- Opening Delimiter -

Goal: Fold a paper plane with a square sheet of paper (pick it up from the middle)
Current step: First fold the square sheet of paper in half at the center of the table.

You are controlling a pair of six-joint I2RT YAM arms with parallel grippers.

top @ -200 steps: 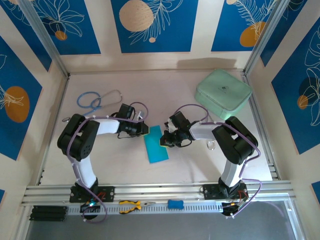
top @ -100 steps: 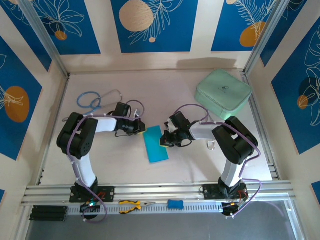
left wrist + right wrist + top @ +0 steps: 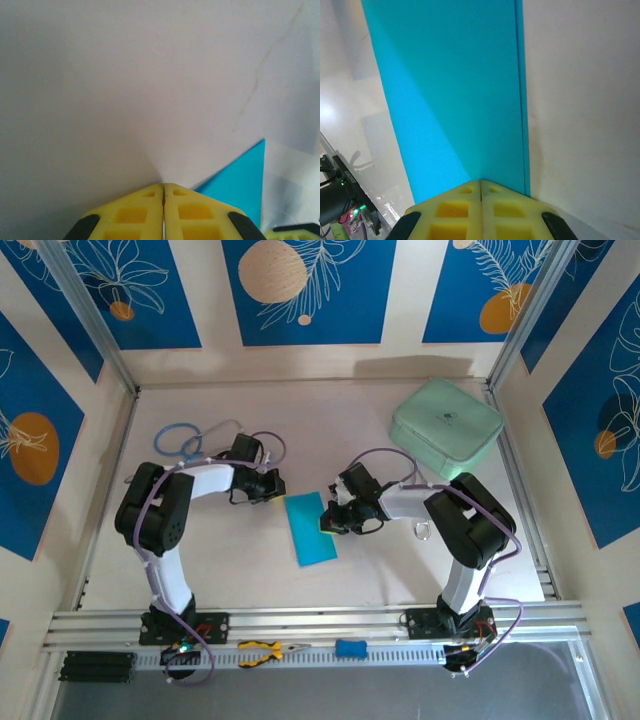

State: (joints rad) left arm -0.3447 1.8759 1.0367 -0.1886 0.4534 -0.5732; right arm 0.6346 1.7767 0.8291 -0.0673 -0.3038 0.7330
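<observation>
paper [image 3: 311,528] beneath right jaws, beside left jaws

Square sheet of paper [image 3: 311,528]: bright cyan-blue, plain.
Left claw [image 3: 164,189], right claw [image 3: 480,184]: yellow fingers, black trim at outer edges.
Left arm [image 3: 172,582], right arm [image 3: 458,590]: white links, black joints, lilac cables.
Table [image 3: 230,550]: pale pinkish-white, plain.
Case [image 3: 446,427]: mint-green.
Stethoscope [image 3: 178,440]: blue tubing.
Pliers [image 3: 262,649]: yellow handles.
Block [image 3: 350,648]: blue.
Wall panels [image 3: 305,290]: deep blue, white leaf outlines, orange and tan discs, cream strips between.
</observation>
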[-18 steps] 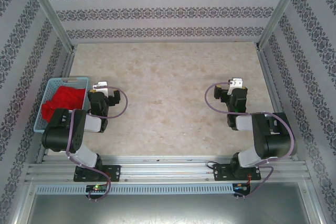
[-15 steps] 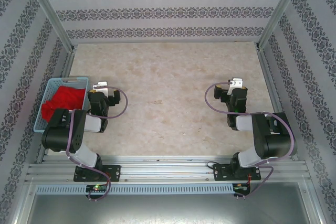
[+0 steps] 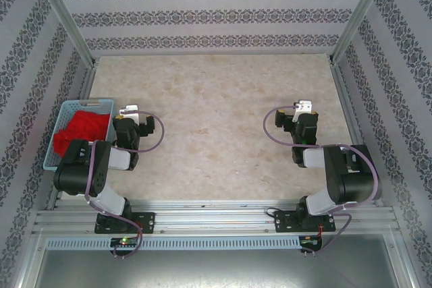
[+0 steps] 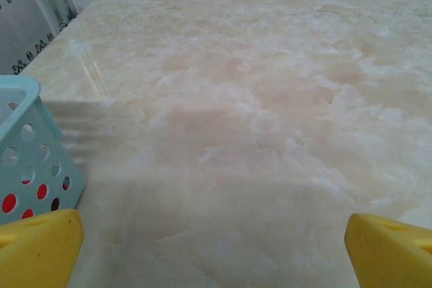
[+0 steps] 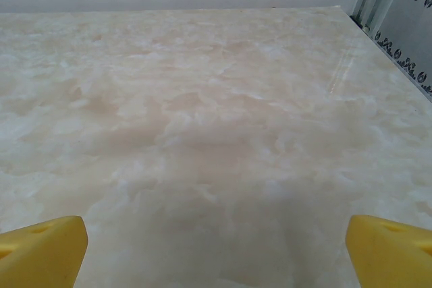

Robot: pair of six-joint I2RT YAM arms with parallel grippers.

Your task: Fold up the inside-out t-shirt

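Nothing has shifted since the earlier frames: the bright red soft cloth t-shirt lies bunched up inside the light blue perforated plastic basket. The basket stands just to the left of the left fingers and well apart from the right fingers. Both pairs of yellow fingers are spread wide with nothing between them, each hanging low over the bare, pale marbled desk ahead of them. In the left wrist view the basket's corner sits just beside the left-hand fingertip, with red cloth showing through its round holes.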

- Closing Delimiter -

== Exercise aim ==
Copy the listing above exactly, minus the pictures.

== Response area ==
Goal: Fold a paper plane with a square sheet of paper (pick it up from the middle)
Current step: First fold the square sheet of paper in half at the center of the table.

You are controlling a pair of six-joint I2RT YAM arms with parallel grippers.

top @ -200 steps: 
top @ -100 steps: 
left wrist + right wrist + top @ +0 steps: 

State: (joints rad) left arm -0.3447 1.8759 1.0367 -0.1886 0.4534 -0.5732; right arm 0.6346 1.7767 0.8291 -0.0673 -0.3038 0.7330
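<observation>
paper [image 3: 311,528] beneath right jaws, beside left jaws

Square sheet of paper [image 3: 311,528]: bright cyan-blue, plain.
Left claw [image 3: 164,189], right claw [image 3: 480,184]: yellow fingers, black trim at outer edges.
Left arm [image 3: 172,582], right arm [image 3: 458,590]: white links, black joints, lilac cables.
Table [image 3: 230,550]: pale pinkish-white, plain.
Case [image 3: 446,427]: mint-green.
Stethoscope [image 3: 178,440]: blue tubing.
Pliers [image 3: 262,649]: yellow handles.
Block [image 3: 350,648]: blue.
Wall panels [image 3: 305,290]: deep blue, white leaf outlines, orange and tan discs, cream strips between.
</observation>
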[-18 steps] 
[-15 steps] 
[+0 steps] 
[+0 steps] 
[+0 steps] 

Robot: pair of six-joint I2RT YAM arms with parallel grippers.

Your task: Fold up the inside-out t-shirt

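Nothing has shifted since the earlier frames: the bright red soft cloth t-shirt lies bunched up inside the light blue perforated plastic basket. The basket stands just to the left of the left fingers and well apart from the right fingers. Both pairs of yellow fingers are spread wide with nothing between them, each hanging low over the bare, pale marbled desk ahead of them. In the left wrist view the basket's corner sits just beside the left-hand fingertip, with red cloth showing through its round holes.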

The answer is finished.